■ Exercise instructions
Scan the entries below and extract each line with the word "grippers" in it.

(Data excerpts)
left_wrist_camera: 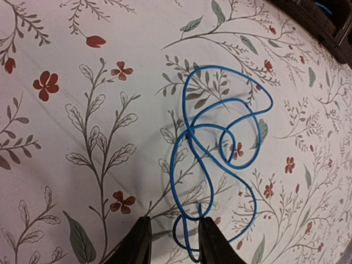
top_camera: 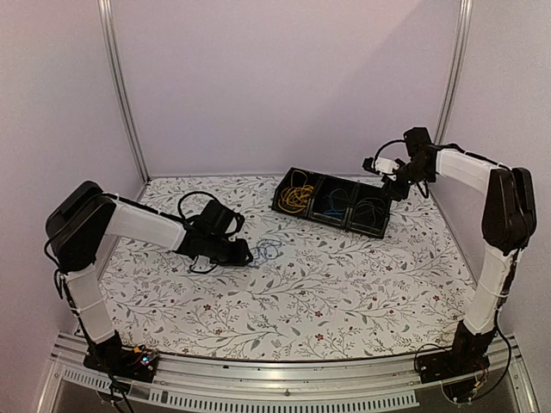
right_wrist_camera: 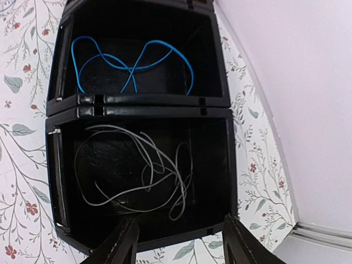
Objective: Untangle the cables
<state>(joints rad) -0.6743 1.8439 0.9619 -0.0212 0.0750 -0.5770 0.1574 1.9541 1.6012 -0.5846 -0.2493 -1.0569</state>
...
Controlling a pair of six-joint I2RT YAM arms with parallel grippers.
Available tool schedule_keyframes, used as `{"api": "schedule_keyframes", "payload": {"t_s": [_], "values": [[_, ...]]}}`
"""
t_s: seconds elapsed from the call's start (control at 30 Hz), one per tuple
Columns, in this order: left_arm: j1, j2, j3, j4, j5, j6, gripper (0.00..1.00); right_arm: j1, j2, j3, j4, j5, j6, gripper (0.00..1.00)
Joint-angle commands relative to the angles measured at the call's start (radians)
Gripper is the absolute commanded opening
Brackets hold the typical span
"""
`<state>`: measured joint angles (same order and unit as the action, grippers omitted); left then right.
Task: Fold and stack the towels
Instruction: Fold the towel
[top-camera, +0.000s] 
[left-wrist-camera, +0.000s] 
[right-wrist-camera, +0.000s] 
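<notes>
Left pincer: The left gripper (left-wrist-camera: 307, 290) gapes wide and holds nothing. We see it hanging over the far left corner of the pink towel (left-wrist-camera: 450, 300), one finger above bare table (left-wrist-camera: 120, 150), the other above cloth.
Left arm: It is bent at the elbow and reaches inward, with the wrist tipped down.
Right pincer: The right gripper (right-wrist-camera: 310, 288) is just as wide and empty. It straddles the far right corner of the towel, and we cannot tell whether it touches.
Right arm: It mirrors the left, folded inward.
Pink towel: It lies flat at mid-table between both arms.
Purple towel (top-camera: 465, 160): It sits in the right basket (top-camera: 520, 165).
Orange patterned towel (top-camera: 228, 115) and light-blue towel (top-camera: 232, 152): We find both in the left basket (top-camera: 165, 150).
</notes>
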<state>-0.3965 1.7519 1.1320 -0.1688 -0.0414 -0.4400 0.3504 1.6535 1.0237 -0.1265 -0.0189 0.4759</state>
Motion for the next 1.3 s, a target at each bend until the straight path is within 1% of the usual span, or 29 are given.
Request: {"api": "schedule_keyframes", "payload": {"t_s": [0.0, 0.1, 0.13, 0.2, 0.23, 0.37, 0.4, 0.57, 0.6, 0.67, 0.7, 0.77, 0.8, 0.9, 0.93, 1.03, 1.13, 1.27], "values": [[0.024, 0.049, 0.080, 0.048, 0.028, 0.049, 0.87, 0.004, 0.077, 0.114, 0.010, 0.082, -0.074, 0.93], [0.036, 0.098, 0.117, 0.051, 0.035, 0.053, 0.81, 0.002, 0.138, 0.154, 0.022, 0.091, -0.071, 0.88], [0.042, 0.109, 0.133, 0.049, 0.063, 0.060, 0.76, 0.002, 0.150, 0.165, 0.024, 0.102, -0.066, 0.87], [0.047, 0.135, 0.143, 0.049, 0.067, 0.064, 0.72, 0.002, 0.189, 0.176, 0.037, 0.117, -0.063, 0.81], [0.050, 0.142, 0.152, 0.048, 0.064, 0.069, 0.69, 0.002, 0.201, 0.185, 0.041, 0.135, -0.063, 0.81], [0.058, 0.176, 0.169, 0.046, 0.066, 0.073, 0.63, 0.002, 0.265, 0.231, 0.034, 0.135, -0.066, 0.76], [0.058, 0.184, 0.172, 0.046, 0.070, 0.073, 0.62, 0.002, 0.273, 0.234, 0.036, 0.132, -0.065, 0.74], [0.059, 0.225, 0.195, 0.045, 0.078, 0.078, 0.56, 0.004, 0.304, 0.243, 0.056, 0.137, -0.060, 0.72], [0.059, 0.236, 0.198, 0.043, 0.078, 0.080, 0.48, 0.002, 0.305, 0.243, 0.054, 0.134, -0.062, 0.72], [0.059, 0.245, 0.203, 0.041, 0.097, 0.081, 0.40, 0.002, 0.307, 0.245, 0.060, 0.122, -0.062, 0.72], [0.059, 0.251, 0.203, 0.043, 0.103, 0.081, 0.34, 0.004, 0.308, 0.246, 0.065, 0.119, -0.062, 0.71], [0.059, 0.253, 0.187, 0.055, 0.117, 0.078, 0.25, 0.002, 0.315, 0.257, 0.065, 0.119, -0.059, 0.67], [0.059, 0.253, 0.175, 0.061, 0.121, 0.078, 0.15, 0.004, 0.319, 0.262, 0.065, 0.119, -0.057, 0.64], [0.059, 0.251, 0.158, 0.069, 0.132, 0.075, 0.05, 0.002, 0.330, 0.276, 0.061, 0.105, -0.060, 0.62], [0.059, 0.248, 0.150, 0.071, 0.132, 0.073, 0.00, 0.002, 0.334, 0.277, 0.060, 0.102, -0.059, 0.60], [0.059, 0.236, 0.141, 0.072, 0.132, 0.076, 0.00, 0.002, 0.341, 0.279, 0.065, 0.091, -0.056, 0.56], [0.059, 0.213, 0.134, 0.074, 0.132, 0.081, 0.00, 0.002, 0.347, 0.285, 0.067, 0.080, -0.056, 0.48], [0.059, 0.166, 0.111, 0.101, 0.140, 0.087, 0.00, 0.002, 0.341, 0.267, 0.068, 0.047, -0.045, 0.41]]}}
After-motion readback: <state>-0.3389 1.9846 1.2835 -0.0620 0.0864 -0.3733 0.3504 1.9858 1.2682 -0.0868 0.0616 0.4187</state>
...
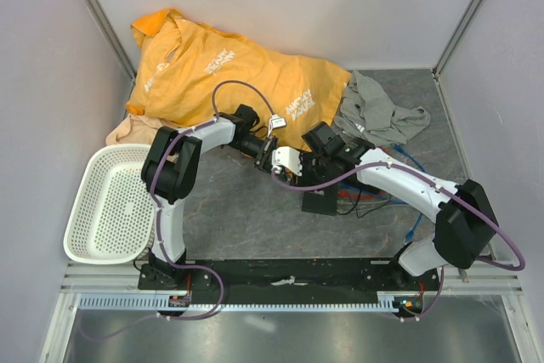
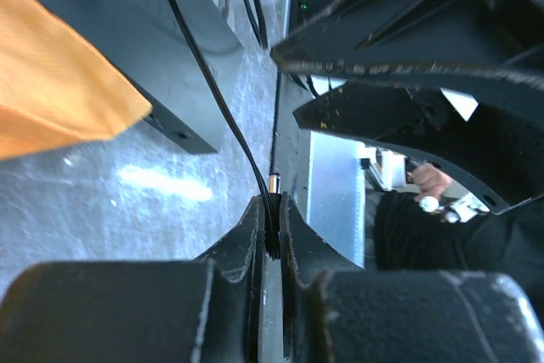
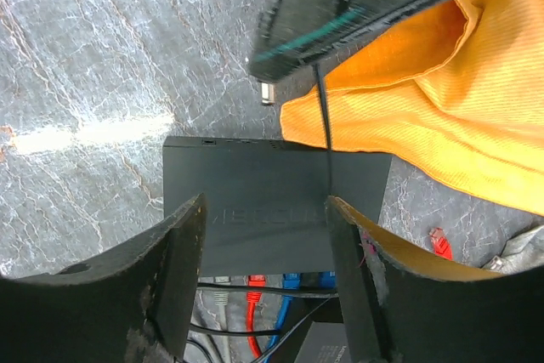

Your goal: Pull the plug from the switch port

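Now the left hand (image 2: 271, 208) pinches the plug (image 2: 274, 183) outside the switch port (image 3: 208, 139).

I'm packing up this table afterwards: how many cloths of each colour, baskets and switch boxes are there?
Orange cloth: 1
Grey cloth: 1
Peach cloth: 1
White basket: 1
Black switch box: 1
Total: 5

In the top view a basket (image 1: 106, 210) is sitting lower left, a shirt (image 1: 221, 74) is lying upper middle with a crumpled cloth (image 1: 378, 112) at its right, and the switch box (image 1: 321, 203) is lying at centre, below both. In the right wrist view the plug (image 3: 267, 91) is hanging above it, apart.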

■ Exercise output
Controlling a pair of six-joint I2RT YAM arms with parallel grippers.
`<state>`: measured joint angles (same order and unit as the action, grippers omitted); left then right.

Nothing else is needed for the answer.